2.3. Serum Biochemical Analysis

After the completion of the experimental period, rat serum was obtained by means of anesthesia using isoflurane and collecting blood from the abdominal vena cava. The blood was then centrifuged at 800× g for 15 min to obtain the final supernatant. The serum blood urea nitrogen (BUN), creatinine, glucose and ROS were measured using a colorimetric assay kit (BIOMAX, Guri-si, Gyeonggi-do, Republic of Korea). The serum and reaction mix were added to a 96-well plate and incubated at room temperature or 37 °C for 30 min. The serum biochemical levels were measured using a microplate reader (Synergy 2, BioTek instrument, Winooski, VT, USA) at 570 nm. The concentration used was according to the manufacturer’s standard sample.

2.4. Hepatic Glucose Levels and Reaction Oxygen Species (ROS) Concentration

To measure hepatic glucose levels and ROS concentration, liver tissue was homogenized with 0.9% NaCl buffer. The supernatant was obtained by means of a centrifuge at 12,000× g for 5 min. Then, the hepatic glucose level and ROS concentration in the supernatant was measured. The hepatic glucose level was measured by using the ASAN glucose kit (ASAN, Seoul, Republic of Korea). The absorbance of each well at 490 nm was measured using a microplate reader. The level of ROS was quantified using 25 mM DCFH-DA (Invitrogen, Carlsbad, CA, USA) added to the homogenates. After incubation at room temperature for 30 min, the change in fluorescence values was determined at an excitation wavelength of 486 nm and an emission wavelength of 530 nm.

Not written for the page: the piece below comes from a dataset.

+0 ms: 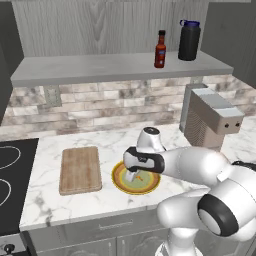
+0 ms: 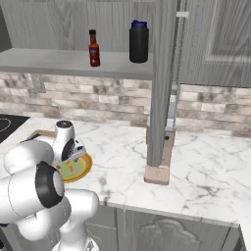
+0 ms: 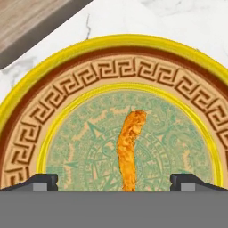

2.5. Renal Glucose, Triglyceride, ROS, Lactate Dehydrogenase (LDH) Concentration

To measure renal glucose, triglyceride, ROS and LDH concentrations, kidney tissue was homogenized with 0.9% NaCl buffer. The supernatant was obtained via a centrifuge at 11,000× g for 5 min. Then, the renal glucose, triglyceride, ROS, and LDH concentrations in the supernatant were measured. The renal glucose level was measured by using the ASAN glucose kit (ASAN, Seoul, Republic of Korea), the triglyceride level was quantified by using the Triglyceride Colorimetric Assay kit (Cayman chemical, Ann Arbor, MI, USA), and the LDH level was measured by using the LDH Cytotoxicity Detection Kit (Cayman Chemical, Ann Arbor, MI, USA). The absorbance of each well at 490 nm was measured using a microplate reader. The level of ROS was quantified using 25 mM DCFH-DA (Invitrogen, Carlsbad, CA, USA) added to the homogenates. After incubation at room temperature for 30 min, the change in fluorescence values was determined at an excitation wavelength of 486 nm and an emission wavelength of 530 nm.

2.6. Heaptic and Renal Western Blot Analysis

Liver and kidney protein samples were extracted with RIPA buffer with 1% Duo inhibitor cocktail (GenDEPOT, Katy, TX, USA) and the protein concentration was measured using a BCA assay kit (Thermo Fisher, Middlesex County, MA, USA). Proteins were subjected to 8–15% SDS-polyacrylamide gel and separated proteins were transferred to a polyvinylidene difluoride (PVDF) membrane. The membranes were blocked in 5% skim milk in PBS-T at room temperature for 1 h and incubated with a 1:1000 v/v dilution of primary antibodies against NADPH oxidase 4 (NOX-4), neutrophil cytosol factor 1 (p47 phox), receptor for AGE (RAGE), N(epsilon)-(carboxymethyl)lysine (CML), N(epsilon)-(carboxyethyl)lysine (CEL), N(epsilon)-(carboxymethyl)arginine (CMA) and glycolaldehyde-pyridine (GA-pyridine) (Santa Cruz, CA, USA), p38, phospho-p38, extracellular-signal-regulated kinase (ERK), phospho-ERK, Jun N-terminal kinase (JNK), phospho-JNK and β-actin (Cell signaling, Danvers, MA, USA) with 1% skim milk in PBS-T at 4 °C overnight. After the membranes were washed with PBS-T, and the membranes were next incubated with 1:5000 v/v goat-anti rabbit or anti-mouse IgG antibodies (Merck Millipore, Middlesex County, MA, USA) at room temperature for 1 h. Signals were detected via a supersignal west dura extended duration substrate (Thermo Fisher Scientiric Inc., Middlesex County, CA, USA) according to the manufacturer’s instructions. Densitometric analysis was conducted directly from the blotted membrane utilizing a Chemi Imager analyzer system (Alpha Innotech, San Leandro, CA, USA).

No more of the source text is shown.